_Exercise goal_.
Whenever a line of the listing contains the string "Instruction", return that line.

========

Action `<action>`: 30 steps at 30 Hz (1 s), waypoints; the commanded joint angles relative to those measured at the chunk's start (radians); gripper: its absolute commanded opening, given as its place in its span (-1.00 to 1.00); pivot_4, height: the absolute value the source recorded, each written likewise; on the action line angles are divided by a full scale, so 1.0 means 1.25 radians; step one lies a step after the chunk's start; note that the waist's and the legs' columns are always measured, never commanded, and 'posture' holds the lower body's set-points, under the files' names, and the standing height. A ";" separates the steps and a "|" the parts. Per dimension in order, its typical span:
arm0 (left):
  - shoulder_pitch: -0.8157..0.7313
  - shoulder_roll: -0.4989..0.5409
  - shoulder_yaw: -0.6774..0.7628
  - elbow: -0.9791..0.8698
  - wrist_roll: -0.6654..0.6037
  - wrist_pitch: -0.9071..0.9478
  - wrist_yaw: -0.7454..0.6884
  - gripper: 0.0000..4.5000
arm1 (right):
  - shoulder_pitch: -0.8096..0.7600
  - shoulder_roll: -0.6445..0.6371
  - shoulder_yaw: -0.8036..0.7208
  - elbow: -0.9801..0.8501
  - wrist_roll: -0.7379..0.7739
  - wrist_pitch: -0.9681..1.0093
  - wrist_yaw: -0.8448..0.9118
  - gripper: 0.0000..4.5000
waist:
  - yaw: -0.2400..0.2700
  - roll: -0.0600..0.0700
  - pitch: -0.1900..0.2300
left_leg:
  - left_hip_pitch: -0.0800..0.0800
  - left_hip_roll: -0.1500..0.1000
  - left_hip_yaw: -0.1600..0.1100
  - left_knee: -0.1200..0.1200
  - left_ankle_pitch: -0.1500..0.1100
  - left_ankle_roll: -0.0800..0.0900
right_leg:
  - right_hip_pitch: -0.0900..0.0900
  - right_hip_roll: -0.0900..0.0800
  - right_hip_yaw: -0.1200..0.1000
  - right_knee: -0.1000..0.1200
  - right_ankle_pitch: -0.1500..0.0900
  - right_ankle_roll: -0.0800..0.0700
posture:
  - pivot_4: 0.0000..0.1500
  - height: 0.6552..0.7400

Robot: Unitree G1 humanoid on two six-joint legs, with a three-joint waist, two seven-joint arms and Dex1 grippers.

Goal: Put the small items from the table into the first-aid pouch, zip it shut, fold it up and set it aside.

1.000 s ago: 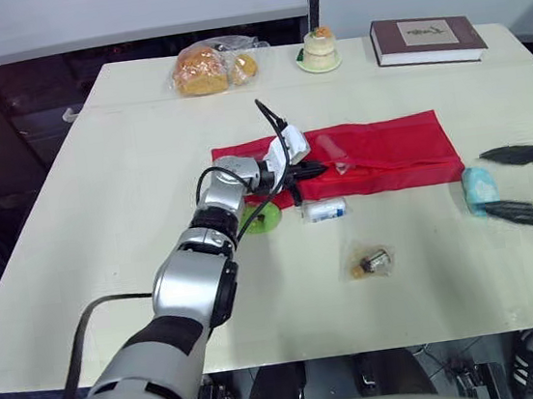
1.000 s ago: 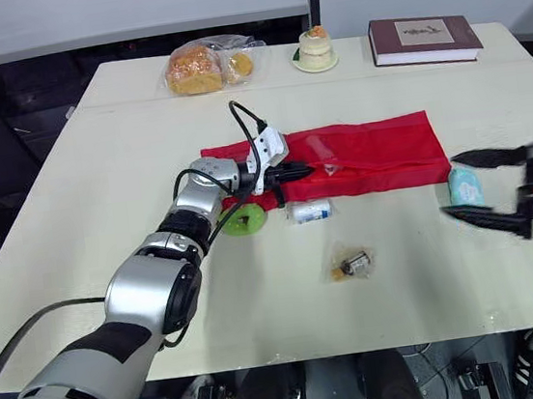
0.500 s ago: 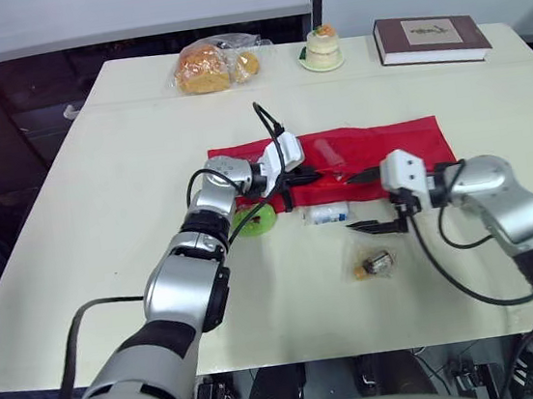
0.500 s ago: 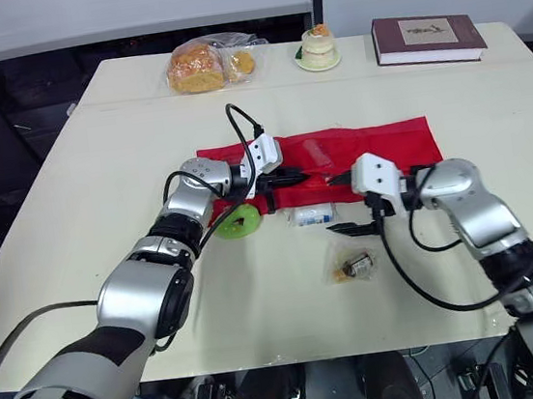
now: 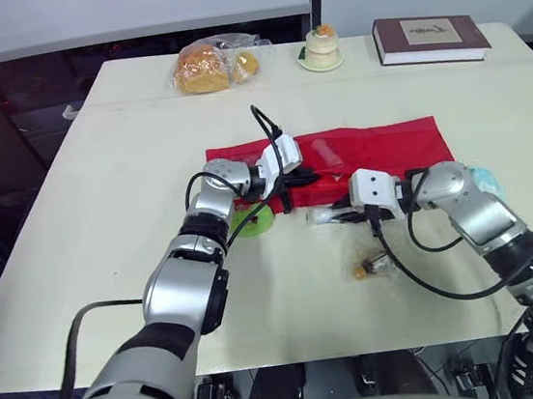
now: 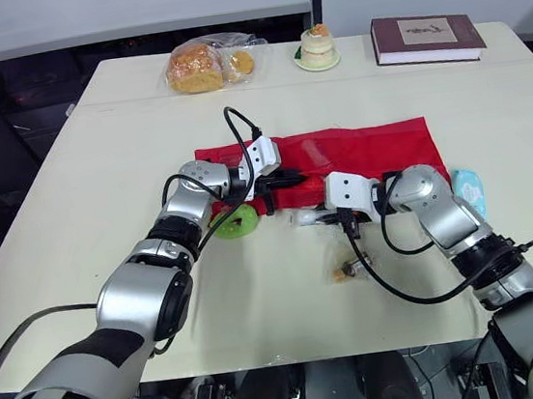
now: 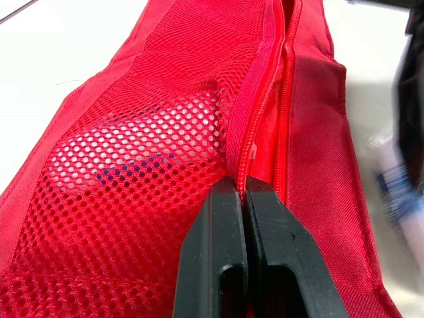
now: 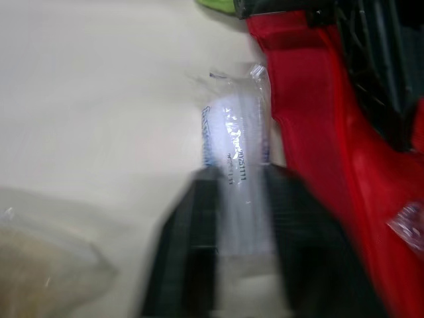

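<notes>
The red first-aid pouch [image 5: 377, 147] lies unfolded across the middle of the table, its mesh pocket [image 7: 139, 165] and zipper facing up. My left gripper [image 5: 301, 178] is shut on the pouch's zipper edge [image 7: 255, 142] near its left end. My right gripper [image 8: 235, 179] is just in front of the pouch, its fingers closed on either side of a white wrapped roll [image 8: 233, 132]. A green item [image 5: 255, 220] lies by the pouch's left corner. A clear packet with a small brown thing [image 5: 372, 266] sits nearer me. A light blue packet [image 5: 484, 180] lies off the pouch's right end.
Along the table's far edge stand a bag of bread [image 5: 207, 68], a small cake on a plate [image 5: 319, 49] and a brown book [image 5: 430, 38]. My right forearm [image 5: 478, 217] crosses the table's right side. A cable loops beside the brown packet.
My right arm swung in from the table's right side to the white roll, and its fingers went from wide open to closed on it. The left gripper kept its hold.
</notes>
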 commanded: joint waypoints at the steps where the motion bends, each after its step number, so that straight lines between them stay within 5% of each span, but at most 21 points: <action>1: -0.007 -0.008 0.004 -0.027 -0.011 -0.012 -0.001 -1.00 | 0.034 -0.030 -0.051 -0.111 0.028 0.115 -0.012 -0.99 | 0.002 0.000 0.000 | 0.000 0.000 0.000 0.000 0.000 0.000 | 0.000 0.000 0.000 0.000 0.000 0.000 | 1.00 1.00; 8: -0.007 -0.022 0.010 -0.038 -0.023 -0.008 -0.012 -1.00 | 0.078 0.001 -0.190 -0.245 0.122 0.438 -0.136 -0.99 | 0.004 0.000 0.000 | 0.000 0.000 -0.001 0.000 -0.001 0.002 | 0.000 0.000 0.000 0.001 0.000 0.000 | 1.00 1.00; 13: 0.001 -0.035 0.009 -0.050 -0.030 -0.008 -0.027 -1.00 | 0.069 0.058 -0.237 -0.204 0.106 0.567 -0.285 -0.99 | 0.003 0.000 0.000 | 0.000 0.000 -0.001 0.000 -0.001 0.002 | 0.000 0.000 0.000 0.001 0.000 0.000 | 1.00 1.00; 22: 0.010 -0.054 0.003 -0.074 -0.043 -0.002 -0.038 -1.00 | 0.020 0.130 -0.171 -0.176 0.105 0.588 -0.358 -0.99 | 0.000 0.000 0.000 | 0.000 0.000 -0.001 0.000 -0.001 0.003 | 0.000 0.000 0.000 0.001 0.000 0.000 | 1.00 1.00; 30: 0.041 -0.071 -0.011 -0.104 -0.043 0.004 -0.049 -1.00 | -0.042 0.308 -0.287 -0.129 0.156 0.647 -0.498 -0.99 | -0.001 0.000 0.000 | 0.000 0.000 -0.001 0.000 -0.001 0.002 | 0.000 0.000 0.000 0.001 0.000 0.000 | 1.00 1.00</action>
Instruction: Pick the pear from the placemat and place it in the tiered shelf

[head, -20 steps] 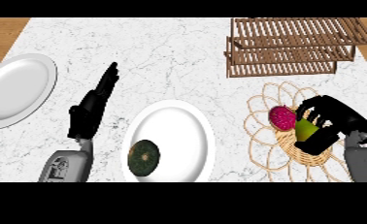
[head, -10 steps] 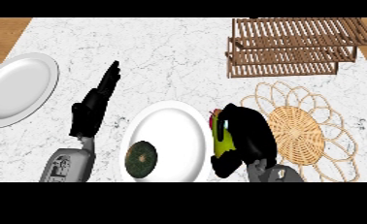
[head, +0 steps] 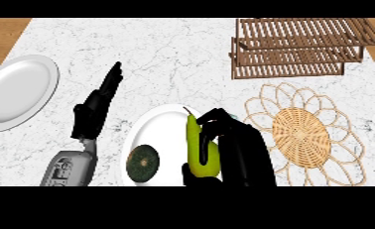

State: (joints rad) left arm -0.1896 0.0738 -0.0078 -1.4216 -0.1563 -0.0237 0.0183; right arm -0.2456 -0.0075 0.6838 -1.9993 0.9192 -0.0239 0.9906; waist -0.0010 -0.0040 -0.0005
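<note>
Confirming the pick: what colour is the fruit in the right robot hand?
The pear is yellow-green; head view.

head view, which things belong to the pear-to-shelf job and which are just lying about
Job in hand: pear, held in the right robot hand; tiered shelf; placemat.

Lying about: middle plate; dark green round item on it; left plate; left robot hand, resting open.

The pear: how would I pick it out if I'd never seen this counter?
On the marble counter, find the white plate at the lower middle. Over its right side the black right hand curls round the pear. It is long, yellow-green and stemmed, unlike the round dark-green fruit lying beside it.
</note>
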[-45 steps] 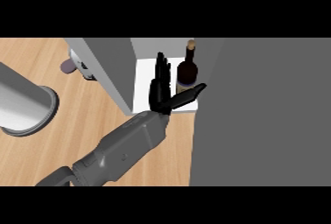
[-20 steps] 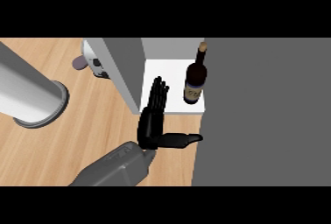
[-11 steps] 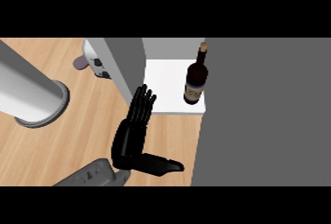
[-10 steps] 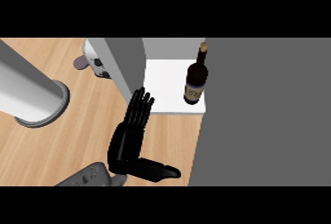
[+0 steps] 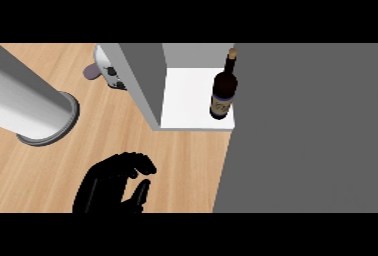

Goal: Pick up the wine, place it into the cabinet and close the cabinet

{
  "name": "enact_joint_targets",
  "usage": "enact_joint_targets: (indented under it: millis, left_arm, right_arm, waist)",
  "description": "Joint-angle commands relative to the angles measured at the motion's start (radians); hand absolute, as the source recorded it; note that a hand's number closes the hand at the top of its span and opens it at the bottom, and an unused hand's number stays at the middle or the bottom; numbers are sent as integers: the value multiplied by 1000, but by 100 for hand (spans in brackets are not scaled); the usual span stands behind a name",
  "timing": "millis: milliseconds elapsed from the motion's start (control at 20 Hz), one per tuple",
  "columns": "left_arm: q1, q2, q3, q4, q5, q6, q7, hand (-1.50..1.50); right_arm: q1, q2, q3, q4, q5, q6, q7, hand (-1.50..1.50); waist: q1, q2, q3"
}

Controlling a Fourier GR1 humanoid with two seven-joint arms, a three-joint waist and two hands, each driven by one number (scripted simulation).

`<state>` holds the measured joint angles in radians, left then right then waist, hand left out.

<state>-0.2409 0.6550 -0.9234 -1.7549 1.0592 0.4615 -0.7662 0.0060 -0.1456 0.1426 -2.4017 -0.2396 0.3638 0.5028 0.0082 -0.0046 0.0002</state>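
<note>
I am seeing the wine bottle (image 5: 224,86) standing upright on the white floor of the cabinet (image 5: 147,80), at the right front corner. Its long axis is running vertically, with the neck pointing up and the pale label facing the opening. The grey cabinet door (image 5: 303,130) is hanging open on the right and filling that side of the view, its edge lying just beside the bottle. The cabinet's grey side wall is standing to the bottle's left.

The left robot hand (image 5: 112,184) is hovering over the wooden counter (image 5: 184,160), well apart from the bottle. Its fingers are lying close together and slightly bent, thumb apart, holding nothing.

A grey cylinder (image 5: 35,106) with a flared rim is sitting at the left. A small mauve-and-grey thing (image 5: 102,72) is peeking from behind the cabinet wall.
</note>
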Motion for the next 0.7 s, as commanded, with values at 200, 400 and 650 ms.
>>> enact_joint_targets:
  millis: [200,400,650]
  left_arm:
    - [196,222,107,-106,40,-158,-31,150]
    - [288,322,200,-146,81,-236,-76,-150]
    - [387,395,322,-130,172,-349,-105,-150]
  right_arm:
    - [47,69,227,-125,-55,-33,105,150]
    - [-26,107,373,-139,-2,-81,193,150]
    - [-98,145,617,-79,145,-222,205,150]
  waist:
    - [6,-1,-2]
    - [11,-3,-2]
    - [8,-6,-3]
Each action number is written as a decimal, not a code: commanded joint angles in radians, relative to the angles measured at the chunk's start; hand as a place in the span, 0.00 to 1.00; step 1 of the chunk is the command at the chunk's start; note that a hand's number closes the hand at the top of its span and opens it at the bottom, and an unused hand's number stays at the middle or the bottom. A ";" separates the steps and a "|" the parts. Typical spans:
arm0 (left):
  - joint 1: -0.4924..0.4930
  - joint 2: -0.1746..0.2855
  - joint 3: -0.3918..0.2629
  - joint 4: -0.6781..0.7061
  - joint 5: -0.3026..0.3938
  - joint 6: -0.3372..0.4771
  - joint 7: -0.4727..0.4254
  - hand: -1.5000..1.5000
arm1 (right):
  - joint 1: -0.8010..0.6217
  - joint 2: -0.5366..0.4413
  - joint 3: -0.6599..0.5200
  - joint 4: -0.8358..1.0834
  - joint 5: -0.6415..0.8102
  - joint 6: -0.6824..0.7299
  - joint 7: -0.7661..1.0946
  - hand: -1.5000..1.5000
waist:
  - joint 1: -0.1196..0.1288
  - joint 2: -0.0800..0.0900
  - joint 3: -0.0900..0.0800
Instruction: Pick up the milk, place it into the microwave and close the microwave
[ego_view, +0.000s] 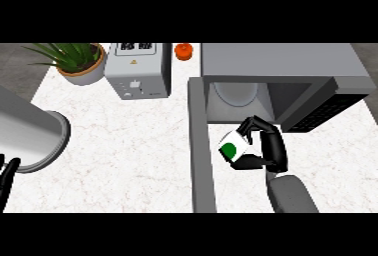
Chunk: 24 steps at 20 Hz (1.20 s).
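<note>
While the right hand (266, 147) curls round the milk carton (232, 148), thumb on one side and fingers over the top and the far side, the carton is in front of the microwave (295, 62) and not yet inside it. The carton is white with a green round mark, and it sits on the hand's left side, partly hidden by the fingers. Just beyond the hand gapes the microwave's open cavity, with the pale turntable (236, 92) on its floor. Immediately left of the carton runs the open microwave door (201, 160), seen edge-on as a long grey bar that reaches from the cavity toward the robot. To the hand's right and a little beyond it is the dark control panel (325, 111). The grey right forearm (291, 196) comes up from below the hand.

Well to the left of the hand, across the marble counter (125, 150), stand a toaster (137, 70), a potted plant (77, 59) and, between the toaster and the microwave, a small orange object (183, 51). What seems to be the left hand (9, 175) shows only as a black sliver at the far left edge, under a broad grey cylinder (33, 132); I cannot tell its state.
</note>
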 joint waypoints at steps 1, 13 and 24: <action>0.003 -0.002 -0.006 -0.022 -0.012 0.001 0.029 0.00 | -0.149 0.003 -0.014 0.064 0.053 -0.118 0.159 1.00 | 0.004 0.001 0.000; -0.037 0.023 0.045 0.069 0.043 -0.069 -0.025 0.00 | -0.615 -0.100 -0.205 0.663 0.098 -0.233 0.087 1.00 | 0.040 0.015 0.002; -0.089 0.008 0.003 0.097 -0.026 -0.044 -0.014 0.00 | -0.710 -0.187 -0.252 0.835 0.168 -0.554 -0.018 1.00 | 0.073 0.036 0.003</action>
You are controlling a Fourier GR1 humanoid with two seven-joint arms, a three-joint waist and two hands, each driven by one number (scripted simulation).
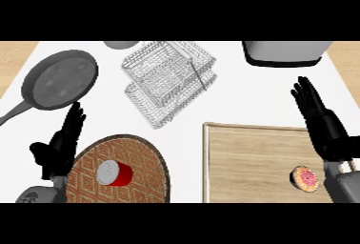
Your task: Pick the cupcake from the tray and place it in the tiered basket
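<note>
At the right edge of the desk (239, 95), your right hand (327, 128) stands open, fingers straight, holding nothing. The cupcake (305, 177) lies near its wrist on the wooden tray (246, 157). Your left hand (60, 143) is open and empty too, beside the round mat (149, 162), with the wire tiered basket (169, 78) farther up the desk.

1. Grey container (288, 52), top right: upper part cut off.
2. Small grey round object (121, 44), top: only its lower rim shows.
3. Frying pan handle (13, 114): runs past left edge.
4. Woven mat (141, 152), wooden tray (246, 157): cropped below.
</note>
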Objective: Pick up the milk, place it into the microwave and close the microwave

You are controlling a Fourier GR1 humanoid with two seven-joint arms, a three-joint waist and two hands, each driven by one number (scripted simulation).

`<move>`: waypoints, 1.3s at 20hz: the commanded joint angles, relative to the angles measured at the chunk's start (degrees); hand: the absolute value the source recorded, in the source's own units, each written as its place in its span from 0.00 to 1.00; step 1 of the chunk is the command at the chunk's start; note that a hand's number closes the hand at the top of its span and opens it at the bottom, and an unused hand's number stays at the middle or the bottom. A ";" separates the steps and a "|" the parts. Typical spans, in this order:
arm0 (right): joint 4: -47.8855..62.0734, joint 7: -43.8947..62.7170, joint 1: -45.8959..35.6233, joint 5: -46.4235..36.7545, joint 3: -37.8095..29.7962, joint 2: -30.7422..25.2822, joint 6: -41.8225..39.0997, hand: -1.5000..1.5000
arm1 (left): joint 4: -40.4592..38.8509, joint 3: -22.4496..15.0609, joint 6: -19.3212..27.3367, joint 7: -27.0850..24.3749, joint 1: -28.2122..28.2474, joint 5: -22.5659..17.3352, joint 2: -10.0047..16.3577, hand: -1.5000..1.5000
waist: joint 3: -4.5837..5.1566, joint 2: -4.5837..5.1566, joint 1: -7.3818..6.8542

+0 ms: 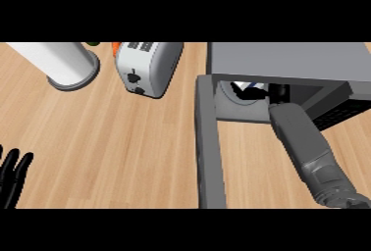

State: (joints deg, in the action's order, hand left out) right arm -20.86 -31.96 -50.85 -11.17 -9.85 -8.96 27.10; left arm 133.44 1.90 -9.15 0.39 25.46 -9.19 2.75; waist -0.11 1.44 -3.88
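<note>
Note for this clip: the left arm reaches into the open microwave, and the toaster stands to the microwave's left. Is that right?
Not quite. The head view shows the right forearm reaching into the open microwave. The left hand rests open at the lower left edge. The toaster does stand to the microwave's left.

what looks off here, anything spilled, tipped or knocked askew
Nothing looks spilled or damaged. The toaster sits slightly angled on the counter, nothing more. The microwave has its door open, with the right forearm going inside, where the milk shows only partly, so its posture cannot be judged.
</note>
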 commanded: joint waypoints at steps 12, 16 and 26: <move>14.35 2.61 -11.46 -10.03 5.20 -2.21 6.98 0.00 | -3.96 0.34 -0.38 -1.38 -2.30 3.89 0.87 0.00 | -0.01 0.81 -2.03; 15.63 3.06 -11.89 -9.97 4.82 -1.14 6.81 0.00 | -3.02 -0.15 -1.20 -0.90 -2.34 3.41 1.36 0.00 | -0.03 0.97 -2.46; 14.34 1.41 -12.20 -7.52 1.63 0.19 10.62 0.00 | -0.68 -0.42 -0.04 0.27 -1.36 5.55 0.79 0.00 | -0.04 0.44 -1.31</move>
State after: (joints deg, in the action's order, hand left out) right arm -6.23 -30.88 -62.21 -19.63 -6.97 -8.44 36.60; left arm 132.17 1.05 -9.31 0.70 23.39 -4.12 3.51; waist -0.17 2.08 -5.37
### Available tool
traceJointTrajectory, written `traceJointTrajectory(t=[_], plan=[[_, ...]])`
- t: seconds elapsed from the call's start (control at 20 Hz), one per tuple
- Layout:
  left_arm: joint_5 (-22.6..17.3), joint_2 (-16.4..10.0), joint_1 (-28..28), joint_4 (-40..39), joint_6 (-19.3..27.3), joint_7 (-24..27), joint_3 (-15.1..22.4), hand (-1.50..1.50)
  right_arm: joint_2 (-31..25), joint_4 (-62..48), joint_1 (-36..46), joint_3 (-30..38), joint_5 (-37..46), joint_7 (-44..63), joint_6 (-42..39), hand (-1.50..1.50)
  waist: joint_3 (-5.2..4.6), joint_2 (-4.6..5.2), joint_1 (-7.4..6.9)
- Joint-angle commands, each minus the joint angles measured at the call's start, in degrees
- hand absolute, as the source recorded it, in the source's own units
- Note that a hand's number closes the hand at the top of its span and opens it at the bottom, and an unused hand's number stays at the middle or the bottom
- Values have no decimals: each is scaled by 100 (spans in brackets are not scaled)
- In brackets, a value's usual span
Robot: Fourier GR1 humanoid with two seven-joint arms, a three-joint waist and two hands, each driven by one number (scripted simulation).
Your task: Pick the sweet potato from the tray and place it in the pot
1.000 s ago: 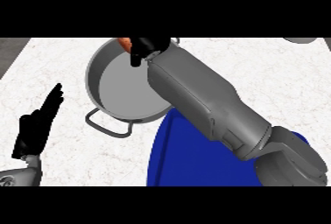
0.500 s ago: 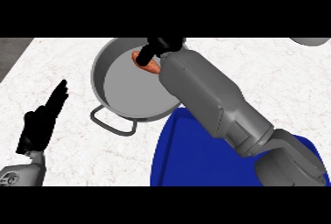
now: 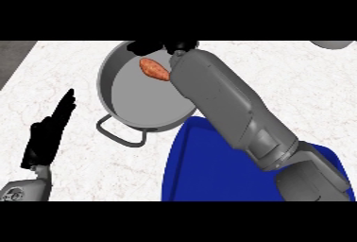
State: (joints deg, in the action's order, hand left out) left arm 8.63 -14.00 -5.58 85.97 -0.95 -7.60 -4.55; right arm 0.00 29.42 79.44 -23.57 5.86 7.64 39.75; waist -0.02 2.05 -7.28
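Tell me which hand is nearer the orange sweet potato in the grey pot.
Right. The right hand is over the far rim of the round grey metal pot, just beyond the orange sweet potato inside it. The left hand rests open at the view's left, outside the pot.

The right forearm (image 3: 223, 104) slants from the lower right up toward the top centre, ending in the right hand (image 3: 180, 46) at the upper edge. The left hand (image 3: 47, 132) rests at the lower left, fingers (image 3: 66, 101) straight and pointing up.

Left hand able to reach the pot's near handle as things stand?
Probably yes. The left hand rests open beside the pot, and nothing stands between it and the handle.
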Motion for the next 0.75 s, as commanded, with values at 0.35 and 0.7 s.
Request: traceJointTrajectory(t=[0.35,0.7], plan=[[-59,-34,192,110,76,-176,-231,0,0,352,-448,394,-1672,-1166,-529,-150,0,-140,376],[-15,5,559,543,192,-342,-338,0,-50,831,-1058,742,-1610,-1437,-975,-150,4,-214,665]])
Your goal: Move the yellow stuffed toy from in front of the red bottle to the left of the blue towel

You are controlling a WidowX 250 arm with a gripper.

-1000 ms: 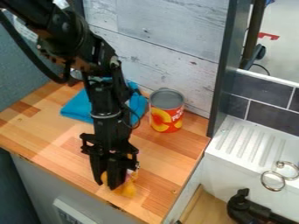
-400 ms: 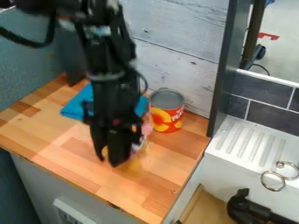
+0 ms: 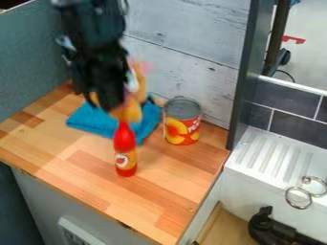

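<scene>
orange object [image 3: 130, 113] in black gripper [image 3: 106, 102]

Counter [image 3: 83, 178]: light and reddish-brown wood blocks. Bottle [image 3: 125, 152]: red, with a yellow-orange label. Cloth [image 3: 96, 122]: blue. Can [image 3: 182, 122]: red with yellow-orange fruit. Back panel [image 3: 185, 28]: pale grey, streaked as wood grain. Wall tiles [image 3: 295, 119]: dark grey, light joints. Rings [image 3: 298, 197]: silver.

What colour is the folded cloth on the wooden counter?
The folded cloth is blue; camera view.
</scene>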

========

_Output of the exercise_.
Instruction: Pick the pear from the placemat and place it in the tiered shelf
Instruction: Pick up the milk, place it into the microwave and close the microwave

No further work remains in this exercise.